Raw data

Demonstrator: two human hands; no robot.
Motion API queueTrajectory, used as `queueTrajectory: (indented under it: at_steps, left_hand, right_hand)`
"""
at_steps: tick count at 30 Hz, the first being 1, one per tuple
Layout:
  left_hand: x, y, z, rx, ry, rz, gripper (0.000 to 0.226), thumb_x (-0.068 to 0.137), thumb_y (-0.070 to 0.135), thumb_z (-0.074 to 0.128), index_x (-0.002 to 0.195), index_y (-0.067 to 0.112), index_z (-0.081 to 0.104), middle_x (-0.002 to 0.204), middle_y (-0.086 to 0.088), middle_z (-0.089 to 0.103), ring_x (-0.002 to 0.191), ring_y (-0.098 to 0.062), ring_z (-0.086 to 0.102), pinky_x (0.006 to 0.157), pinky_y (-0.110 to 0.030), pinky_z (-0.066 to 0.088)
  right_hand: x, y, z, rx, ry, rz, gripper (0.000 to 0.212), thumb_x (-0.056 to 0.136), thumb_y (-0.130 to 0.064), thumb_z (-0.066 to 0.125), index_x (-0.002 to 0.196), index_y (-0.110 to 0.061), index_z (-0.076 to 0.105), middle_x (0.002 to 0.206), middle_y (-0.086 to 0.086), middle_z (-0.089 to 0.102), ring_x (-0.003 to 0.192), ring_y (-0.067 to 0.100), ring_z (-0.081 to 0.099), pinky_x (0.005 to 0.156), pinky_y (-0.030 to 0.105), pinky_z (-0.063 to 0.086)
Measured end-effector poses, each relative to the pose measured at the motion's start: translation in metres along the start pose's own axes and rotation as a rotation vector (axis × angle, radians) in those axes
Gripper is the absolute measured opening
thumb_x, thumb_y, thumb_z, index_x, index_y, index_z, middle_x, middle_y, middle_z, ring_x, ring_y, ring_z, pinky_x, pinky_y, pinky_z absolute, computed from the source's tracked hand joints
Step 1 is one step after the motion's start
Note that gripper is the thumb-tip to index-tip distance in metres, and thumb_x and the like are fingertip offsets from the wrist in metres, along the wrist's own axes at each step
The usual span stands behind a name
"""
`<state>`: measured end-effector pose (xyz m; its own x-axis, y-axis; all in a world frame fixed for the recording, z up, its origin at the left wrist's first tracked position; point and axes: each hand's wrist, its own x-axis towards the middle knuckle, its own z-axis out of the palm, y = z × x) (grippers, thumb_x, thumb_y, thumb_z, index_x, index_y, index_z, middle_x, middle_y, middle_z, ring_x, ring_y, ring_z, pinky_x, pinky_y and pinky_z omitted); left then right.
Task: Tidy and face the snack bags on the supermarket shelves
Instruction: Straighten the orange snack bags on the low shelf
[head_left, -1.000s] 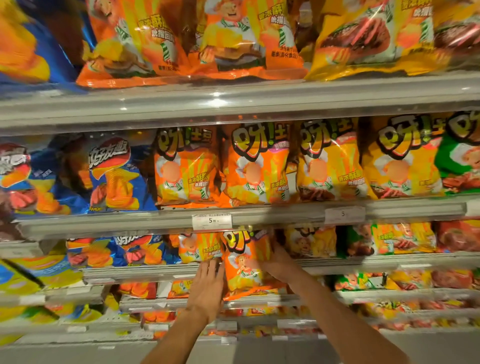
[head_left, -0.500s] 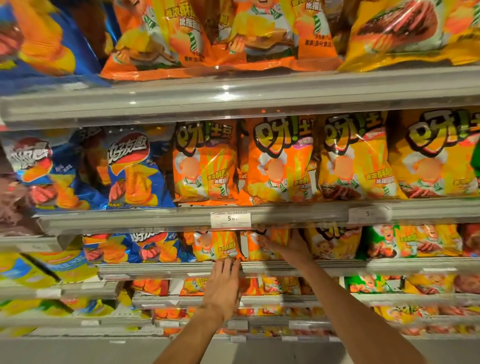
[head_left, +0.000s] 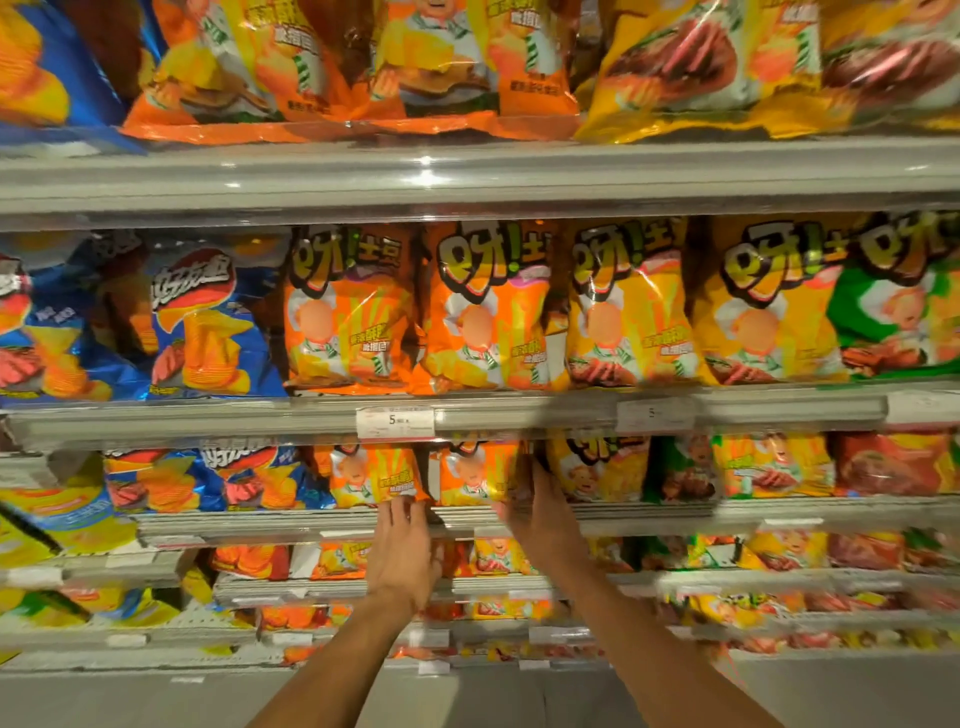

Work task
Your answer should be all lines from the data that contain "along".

Answer below
Measured end-effector poses, each relative to the pose measured at the motion's start: translation in metres along the start pose's own axes and rotation as a rotation vector (axis × angle, radians) in those axes
Note that gripper is the thumb-tip to index-tip distance in metres, and thumb_x and the like are fingertip offsets from the wrist in metres, along the wrist's own axes at each step

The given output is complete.